**REQUIRED ACTION**
Of the lines below, write out exactly those from the line with "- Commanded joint" through the line with "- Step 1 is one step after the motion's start", both included, and skip the rest.

[RECORDS SUPPLIED Boundary: Start]

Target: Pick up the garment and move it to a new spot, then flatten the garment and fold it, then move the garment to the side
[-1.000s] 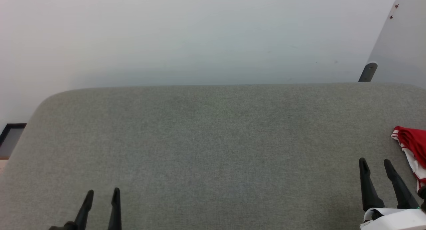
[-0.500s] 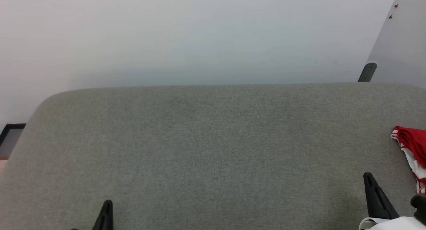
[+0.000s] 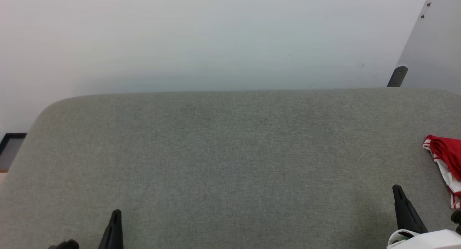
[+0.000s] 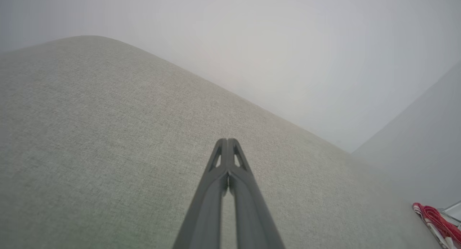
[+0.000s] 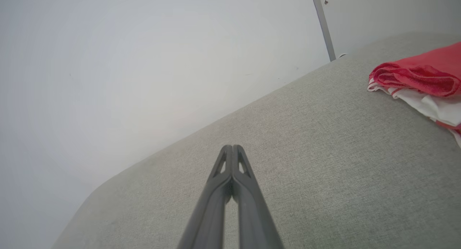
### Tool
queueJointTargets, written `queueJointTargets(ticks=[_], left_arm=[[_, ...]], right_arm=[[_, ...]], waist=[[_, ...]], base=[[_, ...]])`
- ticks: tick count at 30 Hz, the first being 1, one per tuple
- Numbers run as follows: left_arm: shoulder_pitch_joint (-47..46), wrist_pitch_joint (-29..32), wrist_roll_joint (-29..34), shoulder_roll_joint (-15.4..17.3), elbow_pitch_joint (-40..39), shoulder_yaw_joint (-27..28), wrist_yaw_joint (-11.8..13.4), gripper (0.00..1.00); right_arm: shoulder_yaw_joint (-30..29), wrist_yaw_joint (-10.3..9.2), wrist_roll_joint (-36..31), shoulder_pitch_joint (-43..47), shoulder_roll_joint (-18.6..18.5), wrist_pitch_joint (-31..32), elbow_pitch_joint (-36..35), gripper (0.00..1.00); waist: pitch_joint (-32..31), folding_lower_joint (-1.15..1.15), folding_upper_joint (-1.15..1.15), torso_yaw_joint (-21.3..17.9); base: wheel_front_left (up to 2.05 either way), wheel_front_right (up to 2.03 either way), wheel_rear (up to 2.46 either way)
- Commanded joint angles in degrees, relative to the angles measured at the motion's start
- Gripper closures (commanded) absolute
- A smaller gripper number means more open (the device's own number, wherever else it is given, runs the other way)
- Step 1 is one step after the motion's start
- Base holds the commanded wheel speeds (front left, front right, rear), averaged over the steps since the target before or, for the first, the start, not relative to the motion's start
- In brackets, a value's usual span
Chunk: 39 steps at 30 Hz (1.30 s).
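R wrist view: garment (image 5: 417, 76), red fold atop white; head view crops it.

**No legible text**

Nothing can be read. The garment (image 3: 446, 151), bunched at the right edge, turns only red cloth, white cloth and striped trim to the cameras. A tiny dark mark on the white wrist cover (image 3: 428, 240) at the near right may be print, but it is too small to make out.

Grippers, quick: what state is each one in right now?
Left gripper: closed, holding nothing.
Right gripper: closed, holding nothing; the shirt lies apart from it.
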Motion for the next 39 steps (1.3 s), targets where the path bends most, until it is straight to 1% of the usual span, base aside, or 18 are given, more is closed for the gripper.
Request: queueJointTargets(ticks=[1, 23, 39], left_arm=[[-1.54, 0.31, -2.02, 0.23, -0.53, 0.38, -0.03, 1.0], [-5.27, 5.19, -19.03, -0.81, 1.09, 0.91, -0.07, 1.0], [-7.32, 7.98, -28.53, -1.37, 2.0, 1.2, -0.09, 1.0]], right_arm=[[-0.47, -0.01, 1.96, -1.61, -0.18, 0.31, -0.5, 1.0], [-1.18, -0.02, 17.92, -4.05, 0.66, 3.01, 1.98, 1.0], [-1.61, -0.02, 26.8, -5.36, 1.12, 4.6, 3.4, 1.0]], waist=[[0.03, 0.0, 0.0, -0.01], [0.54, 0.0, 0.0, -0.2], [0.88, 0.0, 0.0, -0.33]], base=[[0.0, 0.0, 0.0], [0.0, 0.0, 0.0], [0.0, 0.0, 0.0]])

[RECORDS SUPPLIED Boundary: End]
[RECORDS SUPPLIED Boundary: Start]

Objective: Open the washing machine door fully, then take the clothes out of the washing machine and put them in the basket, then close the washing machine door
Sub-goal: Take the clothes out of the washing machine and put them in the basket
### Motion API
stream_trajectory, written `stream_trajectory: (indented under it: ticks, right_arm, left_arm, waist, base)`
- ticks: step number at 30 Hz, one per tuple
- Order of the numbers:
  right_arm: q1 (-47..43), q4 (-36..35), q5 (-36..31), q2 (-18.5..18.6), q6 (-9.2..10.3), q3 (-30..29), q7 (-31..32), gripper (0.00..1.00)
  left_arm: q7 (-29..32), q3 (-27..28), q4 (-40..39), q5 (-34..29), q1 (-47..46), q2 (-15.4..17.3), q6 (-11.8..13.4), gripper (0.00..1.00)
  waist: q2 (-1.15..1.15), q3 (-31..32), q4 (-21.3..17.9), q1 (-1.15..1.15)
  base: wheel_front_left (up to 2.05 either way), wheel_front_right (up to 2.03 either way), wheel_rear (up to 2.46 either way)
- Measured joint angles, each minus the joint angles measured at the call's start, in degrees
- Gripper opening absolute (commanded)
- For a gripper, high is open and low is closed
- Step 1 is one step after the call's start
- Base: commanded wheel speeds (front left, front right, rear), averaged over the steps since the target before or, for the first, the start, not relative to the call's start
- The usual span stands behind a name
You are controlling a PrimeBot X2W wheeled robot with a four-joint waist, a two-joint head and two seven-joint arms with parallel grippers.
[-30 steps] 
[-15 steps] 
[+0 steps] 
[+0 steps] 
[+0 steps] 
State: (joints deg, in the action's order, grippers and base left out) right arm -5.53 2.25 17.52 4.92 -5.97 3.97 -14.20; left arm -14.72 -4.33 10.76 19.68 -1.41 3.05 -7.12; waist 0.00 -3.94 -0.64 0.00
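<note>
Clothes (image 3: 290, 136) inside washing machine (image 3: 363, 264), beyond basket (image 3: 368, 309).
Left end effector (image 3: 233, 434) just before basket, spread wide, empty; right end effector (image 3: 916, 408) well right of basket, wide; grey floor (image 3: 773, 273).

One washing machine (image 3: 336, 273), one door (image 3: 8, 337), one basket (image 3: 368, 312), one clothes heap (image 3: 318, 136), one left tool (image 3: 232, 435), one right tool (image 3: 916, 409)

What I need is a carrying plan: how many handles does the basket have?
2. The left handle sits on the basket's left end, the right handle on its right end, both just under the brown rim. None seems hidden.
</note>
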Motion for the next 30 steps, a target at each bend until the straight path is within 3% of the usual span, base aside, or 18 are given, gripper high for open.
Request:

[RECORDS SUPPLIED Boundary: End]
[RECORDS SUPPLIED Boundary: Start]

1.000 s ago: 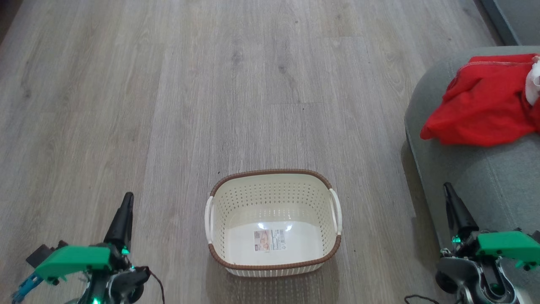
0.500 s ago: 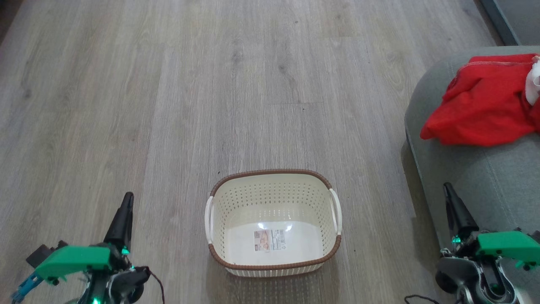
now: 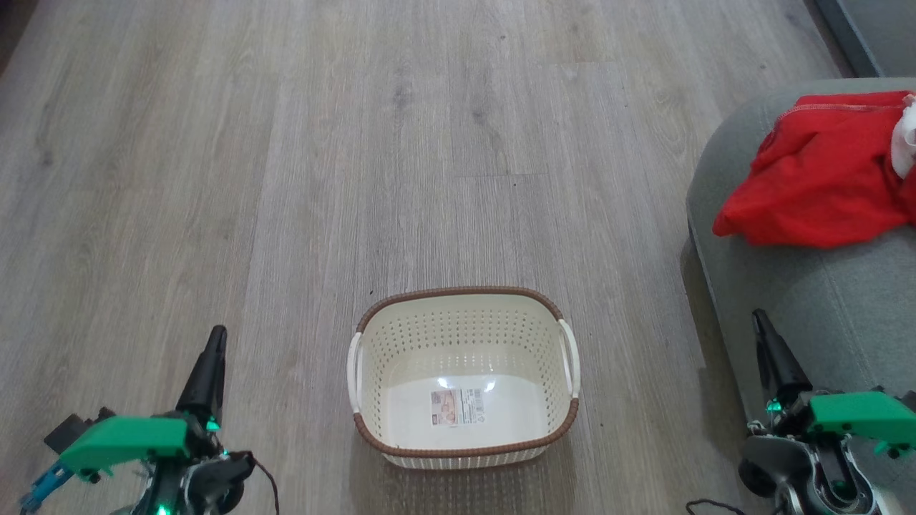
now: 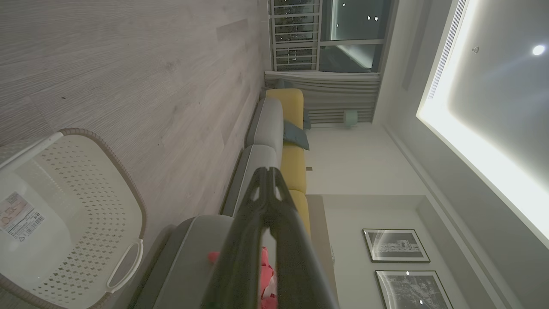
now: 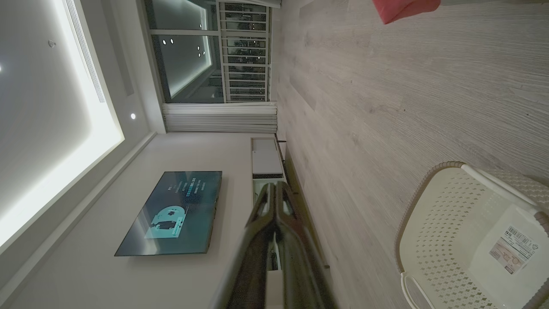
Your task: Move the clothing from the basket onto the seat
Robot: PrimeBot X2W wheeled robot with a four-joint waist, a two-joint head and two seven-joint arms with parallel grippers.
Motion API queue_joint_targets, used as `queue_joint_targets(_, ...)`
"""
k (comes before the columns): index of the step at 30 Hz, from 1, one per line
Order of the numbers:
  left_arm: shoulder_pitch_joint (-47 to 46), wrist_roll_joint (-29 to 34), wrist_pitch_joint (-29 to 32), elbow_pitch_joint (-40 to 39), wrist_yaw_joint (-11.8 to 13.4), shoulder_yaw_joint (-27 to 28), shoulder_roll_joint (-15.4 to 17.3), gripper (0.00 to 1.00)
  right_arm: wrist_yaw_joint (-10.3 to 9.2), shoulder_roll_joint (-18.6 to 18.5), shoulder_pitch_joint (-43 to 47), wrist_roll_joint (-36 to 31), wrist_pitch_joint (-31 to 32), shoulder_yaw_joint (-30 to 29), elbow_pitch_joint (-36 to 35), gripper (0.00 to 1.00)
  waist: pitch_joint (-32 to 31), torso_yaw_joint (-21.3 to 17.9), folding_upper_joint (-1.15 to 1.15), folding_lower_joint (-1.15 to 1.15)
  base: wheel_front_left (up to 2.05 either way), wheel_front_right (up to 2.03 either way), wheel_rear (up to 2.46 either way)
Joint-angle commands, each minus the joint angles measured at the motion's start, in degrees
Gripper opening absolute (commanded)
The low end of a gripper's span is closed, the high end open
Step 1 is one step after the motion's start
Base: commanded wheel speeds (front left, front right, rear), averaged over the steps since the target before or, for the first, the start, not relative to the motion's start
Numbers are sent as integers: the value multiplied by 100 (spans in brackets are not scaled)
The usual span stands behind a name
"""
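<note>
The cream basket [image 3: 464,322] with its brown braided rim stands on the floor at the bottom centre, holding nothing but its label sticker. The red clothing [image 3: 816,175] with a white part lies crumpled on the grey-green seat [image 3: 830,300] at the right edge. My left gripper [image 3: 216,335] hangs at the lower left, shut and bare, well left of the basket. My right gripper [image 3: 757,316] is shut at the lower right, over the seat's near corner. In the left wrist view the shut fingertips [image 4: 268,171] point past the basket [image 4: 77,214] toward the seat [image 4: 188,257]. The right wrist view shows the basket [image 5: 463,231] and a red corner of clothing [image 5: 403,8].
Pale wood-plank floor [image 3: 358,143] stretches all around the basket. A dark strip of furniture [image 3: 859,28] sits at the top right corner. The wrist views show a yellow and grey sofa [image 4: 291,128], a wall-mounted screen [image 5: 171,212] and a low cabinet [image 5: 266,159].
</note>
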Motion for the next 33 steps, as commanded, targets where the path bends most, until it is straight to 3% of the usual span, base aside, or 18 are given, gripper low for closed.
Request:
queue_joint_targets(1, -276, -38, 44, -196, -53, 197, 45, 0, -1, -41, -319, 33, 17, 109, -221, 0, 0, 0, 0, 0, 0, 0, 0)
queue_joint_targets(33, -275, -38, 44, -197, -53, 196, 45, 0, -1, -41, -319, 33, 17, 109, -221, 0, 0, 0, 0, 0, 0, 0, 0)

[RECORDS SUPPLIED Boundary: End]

**THE ANSWER**
- Commanded joint angles in degrees, relative to the angles measured at the motion's start
- Gripper closures (commanded) absolute
- A smaller gripper number means more open (the device's own number, wherever else it is given, runs the other way)
- Step 1 is one step after the motion's start

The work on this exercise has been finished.